Alcune centinaia di lavoratori dell’Alcoa sono scesi questa mattina in piazza a Roma per protestare contro la chiusura dello stabilimento di Portovesme.
Radio Vaticana - Occasione del sit-in, che si è svolto davanti al Ministero dello Sviluppo Economico, l’incontro tra il governo, le istituzioni sarde e una folta delegazione sindacale per decidere le sorti dell’azienda. La manifestazione si è svolta in un clima di tensione con petardi e tafferugli tra manifestanti e forze dell’ordine. Quattordici gli agenti feriti, mentre un operaio è stato colpito lievemente da una bomba carta. Michele Raviart: ascolta
“Io sono un semplice operaio e ho due figli e una famiglia da mantenere… Mi stanno buttando in mezzo alla strada, a 47 anni! Mia figlia a 25 anni è in mezzo alla strada, perché nel Sulcis non c’è niente, non ci sono alternative. Non ce lo possiamo permettere noi e non se lo può permettere il territorio!”.
“Stiamo cercando di portare avanti questa battaglia per salvaguardare il posto di lavoro, cui ci stiamo aggrappando disperatamente dal momento che non abbiamo nient’altro a cui aspirare. L’Alcoa ha già iniziato lo spegnimento degli impianti o meglio ci ha obbligato – in relazione all’accordo che è stato siglato il 27 di marzo – a collaborare allo spegnimento della nostra fabbrica. Noi siamo obbligati a cancellare il nostro posto di lavoro!”.
Si dichiarano “pronti a tutto” gli operai dello stabilimento Alcoa di Portovesme, che insieme ad altri lavoratori del Sulcis, sono scesi questa mattina in piazza a Roma davanti al Ministero dello Sviluppo Economico per protestare contro la chiusura di uno degli stabilimenti di alluminio più importanti d’Italia. L’Alcoa produce il 12% del fabbisogno di alluminio di tutta l’Italia e fa parte di una filiera industriale strategica a livello nazionale, cruciale per il territorio del Sulcis, come ci spiega il sindaco di Carbonia Giuseppe Casti:
“Le conseguenze di una chiusura sarebbero gravissime! E’ un territorio che, in questo momento, è assolutamente in difficoltà… Viene considerata una delle province più povere di Italia. Abbiamo assolutamente bisogno che il governo si occupi della vertenza e che la risolva in maniera definitiva! Alcoa vale 2.500 posti di lavoro e in un territorio come il nostro non è assolutamente possibile perdere questa opportunità”.

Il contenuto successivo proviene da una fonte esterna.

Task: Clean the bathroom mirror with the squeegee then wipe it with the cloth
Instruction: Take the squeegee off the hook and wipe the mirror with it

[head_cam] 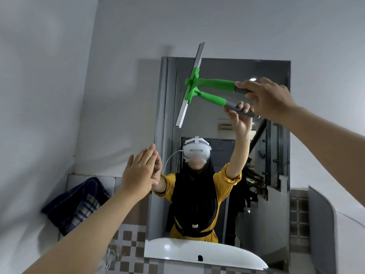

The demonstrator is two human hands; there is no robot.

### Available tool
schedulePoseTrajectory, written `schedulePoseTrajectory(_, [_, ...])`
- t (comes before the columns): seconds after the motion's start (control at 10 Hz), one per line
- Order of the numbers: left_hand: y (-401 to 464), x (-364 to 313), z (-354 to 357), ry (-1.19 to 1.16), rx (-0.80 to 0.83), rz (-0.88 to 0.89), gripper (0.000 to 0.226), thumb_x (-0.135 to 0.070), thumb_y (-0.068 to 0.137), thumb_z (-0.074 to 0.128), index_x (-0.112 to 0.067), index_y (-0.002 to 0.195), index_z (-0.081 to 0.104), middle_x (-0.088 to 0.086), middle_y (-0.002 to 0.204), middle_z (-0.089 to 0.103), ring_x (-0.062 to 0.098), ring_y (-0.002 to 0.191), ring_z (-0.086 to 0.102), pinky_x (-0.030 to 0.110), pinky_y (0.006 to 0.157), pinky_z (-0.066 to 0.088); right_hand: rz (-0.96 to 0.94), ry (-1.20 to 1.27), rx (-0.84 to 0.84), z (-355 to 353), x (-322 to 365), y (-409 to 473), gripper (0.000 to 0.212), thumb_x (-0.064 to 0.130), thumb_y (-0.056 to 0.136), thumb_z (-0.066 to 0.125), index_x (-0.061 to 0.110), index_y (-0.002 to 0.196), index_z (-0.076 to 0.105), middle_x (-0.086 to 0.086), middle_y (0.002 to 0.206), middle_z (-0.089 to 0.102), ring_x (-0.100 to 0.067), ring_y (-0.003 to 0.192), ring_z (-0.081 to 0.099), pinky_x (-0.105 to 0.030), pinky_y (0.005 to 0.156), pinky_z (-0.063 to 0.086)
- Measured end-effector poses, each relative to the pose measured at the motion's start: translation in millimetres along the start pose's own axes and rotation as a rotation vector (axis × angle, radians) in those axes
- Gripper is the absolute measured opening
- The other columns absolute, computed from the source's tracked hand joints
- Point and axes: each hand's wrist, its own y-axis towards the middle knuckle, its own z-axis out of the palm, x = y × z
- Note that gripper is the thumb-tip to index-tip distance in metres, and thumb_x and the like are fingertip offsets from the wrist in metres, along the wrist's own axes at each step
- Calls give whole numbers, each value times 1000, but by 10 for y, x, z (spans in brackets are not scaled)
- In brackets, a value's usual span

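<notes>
Green plastic squeegee with a long metal-and-rubber blade (194,84): held high against the upper left part of the frameless rectangular wall mirror (272,155), blade standing nearly vertical, its top end poking above the mirror's upper edge. The green handle runs out to the right into a grey ribbed grip. Its reflection shows just below it in the glass.

Right hand (264,97): fingers wrapped closed around the grey grip, at the far end from the blade. Judgement: correct hold; the tool looks light and stiff, and the ribbed grip should resist slipping if wet. The rubber edge is the only soft part and needs even pressure along its length, or it will likely streak.

Left hand (140,169): empty, fingers straight and held together, palm toward the mirror's left edge. Whether it touches the glass, cannot tell.

Dark blue checked cloth (77,204): draped at the left on the tiled ledge, well apart from both hands, soft and limp, not yet in use. Judgement: squeegee stage in hand.

White basin (197,252) seen only as a reflection at the mirror's foot.
</notes>
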Motion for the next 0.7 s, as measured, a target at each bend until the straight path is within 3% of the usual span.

Qualora l’Alcoa dovesse chiudere, non tutti i lavoratori avrebbero gli stessi diritti. Alcune centinaia non sono dipendenti diretti dell’azienda, ma sono stati spesso assunti tramite agenzie interinali. Mimmo Ravo, sindacalista della Cisl:
“Dentro la mia fabbrica ci sono ormai anche un sacco di ragazzi di queste aziende interinali e loro non hanno alcun tipo di tutela. Per noi c’è un pizzico di sopravvivenza con gli ammortizzatori sociali: per loro? Loro sono morti! Sono diverse centinaia anche qui, perché l’Alcoa ultimamente non ha più assunto nessuno ma assumeva da queste aziende interinali per poterli poi cacciare via quando voleva”.
La speranza dei manifestanti è che il governo riesca a chiudere in maniera positiva la vertenza, favorendo la vendita alla multinazionale svizzera Glencore, già presente in Sardegna con due fabbriche e giudicata credibile da istituzioni e lavoratori. Il punto chiave della trattativa sarà il costo dell’energia elettrica: la Glencore vorrebbe un prezzo calmierato come lo era per l’Alcoa. Una condizione che difficilmente sarebbe accettata dall’Unione Europea, che la giudicherebbe probabilmente un aiuto di Stato.